This repo contains code and configuration that shows how to use a proxy-bundle template and a configuration file to produce a facade API Proxy that connects to an HTTP backend.
That's a lot of words, what does it mean?
The template is an "exploded" set of files that define an API Proxy bundle. Each file is treated as a "template". At generation time, the tool applies a set of configuration data (you might call it a "profile") to the template files. The result is an actual proxy bundle, with all the template fields "filled in" by the configuration or profile information.
You can watch a screencast to hear me explain this.
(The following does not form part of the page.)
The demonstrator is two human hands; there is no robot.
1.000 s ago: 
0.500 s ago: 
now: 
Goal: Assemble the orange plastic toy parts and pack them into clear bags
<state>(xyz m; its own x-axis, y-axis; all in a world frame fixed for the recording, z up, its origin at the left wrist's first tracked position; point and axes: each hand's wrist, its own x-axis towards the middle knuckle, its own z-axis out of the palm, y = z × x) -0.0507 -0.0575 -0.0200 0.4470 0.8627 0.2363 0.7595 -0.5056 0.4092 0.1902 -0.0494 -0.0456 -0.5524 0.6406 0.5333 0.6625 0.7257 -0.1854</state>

A good application of generating API proxies from templates, but not the only application, is easily exposing a curated set of BigQuery queries, via an API Proxy, possibly protected by an application credential like an API key or an OAuth token.
For example, you could write a data file that includes a few parameterized queries, like this:
{
"proxyname" : "flightdata",
"basepath" : "/flightdata",
"projectId" : "my-project-id",
"flows" : [
{
"name" : "airlines500",
"path" : "/airlines500",
"query" : "SELECT airline, code FROM [bigquery-samples.airline_ontime_data.airline_id_codes] WHERE airline != 'Description' group by airline, code order by airline limit 500"
},
{
"name" : "airport-counts",
"path" : "/airports/{airport}/counts/{departure_date}",
"query" : "SELECT airline, count(*) AS total_count FROM `bigquery-samples.airline_ontime_data.flights` WHERE departure_airport = @airport AND date = @departure_date GROUP BY airline"
}
]
}
...and then run that file through a tool, which generates an API proxy that exposes THOSE particular queries via an Apigee-hosted API.
But this approach can be useful in producing any kind of API proxy, for which options can be specified in a JSON file.
The concept of templatized generation of Apigee proxies can work with Apigee hybrid or Edge.
But, some of the templates in this repo - for example the templates that connect to BigQuery - take advantage of the GoogleAuthentication feature that is available only in Apigee X.
Templating in general is a useful technique. The idea is to combine a fixed set of data (the template) with a variable set of data (the configuration? or the data model) to produce something that is unique, and yet follows a formal pattern. Performing this "combination" is sometimes described as evaluating the template against the data model.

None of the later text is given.